The basilar artery (A. basilaris). It was formed by the junction of the two vertebral arteries at the ventral aspect of the medulla oblongata. It passes in a rostral direction ventral to the medulla oblongata and the sulcus basilaris of the pons. It fused rostrally with both caudal communicating arteries in the median plane and gave off arteries suppling the pons, labyrinthine artery and caudal and rostral cerebellar arteries (Fig. 2).
The caudal cerebellar arteries (Aa. cerebelli caudalis). The caudal cerebellar arteries encircle the ventrolateral aspect of the medulla oblongata to reach its dorsal aspect where they ramify in the caudal part of the cerebellum. They are originated from the basilar artery, perpendicular to its long axis (Fig. 3).
The rostral cerebellar arteries (Aa. cerebelli rostralis). A variable number of vessels, involving two, three or even four blood vessels, represented them. Corresponding branches stemmed not only from the caudal communicating artery (most frequently two or three in number), but also from the rostral part of the basilar artery (usually represented by a double blood vessel). They supplied the corpora quadrigemina, the rostral and dorsal aspect of the cerebellar hemispheres as well as the vermis, and finally anastomosed with the caudal cerebellar arteries (Fig. 3).
The internal auditory arteries (Aa. auditiva interna). The internal auditory arteries supplied the vestibular apparatus and cochle, it was an end artery. From its origin, it curved around the caudal margin of the pons, detached branches to the caudal aspect of the cerebellum. The artery anastomosed with the most rostral twig of the caudal cerebellar arteries (Fig. 3).
Pontine arteries (Aa. pontis). These comprised 2 o 4 branches which arise from each side of the basilar artery. They run almost parallel to one other and supply the ventrolateral aspect of the pons. They anastomosed with the rostral cerebellar arteries and the internal auditory artery (Fig. 3).
The internal carotid arteries, the intracranial part (Aa. carotis interna). Very brief, the internal carotid arteries, in their terminal segments, were in intracranial position. They are also called cerebral carotid artery. They emerges from the rostral epidural rete mirabile and represented the major parental blood vessel in the cerebral arterial circle (Fig. 3). The terminal segment of each internal carotid artery gave off the caudal communicating artery, the rostral cerebral artery, the middle cerebral artery, and the rostral choroidal artery.
The caudal communicating arteries (Aa. communicans caudalis). The two caudal communicating arteries run caudally toward the cerebral pedencules and formed the caudal part of the cerebral arterial circle. They resembled in shape the U letter, organized around the hypophisis (Figs. 1-6). They connected the intracranial part of the internal carotid arteries with the basilar artery. They gave off the caudal cerebral artery (anterolateral and poterolateral arteries) and a variable number of branches of the rostral cerebellar artery.

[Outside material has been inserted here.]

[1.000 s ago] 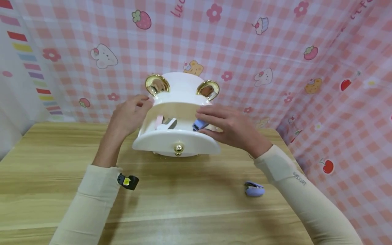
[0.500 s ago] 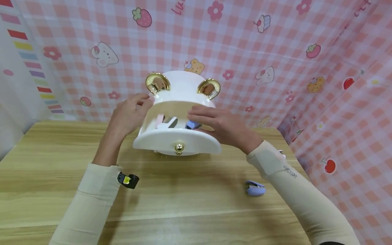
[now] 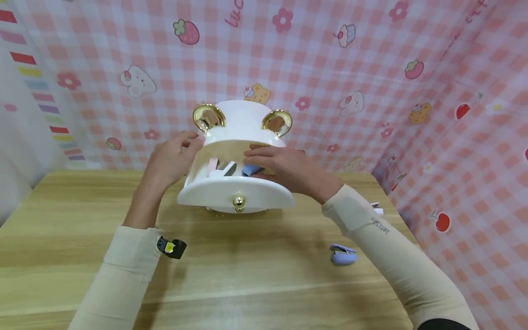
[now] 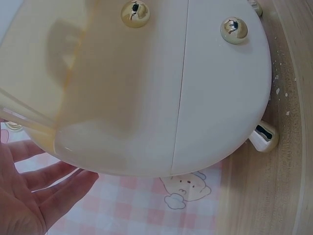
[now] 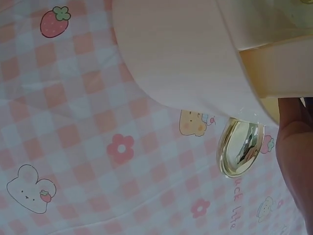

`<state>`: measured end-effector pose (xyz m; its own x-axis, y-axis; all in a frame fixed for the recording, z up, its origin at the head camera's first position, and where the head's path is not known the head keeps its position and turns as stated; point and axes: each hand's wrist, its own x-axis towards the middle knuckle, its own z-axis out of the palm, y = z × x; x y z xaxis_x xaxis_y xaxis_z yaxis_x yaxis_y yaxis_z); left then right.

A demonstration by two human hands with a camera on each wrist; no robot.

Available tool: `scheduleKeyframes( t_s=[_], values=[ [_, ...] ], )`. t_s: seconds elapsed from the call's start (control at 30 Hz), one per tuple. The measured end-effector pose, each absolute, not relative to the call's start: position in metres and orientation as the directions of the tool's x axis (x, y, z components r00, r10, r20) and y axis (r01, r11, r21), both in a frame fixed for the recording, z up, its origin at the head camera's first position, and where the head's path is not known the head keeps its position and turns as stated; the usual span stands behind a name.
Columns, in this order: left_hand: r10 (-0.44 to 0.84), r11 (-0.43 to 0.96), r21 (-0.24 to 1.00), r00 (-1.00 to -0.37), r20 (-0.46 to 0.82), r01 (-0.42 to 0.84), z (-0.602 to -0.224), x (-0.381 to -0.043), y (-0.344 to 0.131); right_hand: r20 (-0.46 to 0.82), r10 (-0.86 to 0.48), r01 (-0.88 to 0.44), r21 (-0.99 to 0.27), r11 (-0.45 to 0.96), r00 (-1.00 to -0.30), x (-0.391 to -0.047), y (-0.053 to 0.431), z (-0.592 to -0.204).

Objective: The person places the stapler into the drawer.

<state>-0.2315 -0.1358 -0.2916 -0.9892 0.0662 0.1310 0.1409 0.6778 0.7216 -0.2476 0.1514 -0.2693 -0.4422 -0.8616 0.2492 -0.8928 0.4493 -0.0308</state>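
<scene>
A glossy white rounded cabinet [image 3: 243,117] with two shiny gold ears [image 3: 277,123] on top stands on a pale wood-grain bench [image 3: 247,284]. Its curved upper drawer [image 3: 206,193], fitted with a round gold knob [image 3: 239,201], is pulled out toward the person. Inside, on the person's left, lie a slim pale-pink item [image 3: 212,165] and a white item [image 3: 220,173] with a grey underside, close together.

The person's right hand [image 3: 288,169] reaches into the drawer from the right, pinching a small periwinkle-blue item [image 3: 249,170] between the fingers above and the thumb below. It is beside the white item, a gap between them; the hand covers part of it.

The left hand [image 3: 167,160] is at the cabinet's left side, its fingers mostly extended along the edge and gripping nothing; how firmly they touch cannot be told.

On the bench, to the right and nearer the person, lies a lavender-blue mini stapler [image 3: 343,255]. A small white object [image 3: 377,211] shows behind the cream right sleeve [image 3: 383,243]. Pink-and-white checked cloth [image 3: 231,68] hangs behind.
</scene>
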Motion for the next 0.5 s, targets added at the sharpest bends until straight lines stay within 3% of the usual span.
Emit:
scheduleKeyframes(
  t_s=[0.13, 0.5],
  values=[
    [0.064, 0.682, 0.717, -0.988, 0.140, 0.146, -0.295, -0.233, -0.136, 0.221, -0.863, -0.887, -0.019, 0.462, -0.454, -0.251, 0.145, -0.272],
    [0.063, 0.688, 0.708, -0.985, 0.158, 0.157, -0.296, -0.236, -0.137, 0.309, -0.847, -0.862, 0.133, 0.489, -0.432, -0.253, 0.130, -0.276]
  ],
)
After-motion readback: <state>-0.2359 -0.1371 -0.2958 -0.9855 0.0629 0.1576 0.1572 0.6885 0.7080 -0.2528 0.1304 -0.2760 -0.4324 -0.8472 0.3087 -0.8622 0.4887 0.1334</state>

The rostral cerebral arteries (Aa. Cerebelli rostralis). They were represented by a variable number of vessels, on average 3 to 4 arteries. Like their number, also, their caliber was very variable; those in the rostral position have a bigger caliber. Usually, they stemming at the rostral segment of the basilar artery and caudal segment of caudal communicating artery. The rostral cerebral arteries on each side were in communication by the accessory posterior communicating artery. They supplied the superior and inferior surface of the cerebellar hemisphere, the anterior and posterior corpora quadrigemina and the vermis.
CONCLUSIONS
The use of these techniques of latex injection and sections of the organs at different levels in this study allowed a better recognition of the arteries studied. The simple dissection with injection of colored latex in the structures to be identified allows the best location, and the study of the relation of the arteries with the organs of the region. In relation to results, our study confirm the results of Kanan.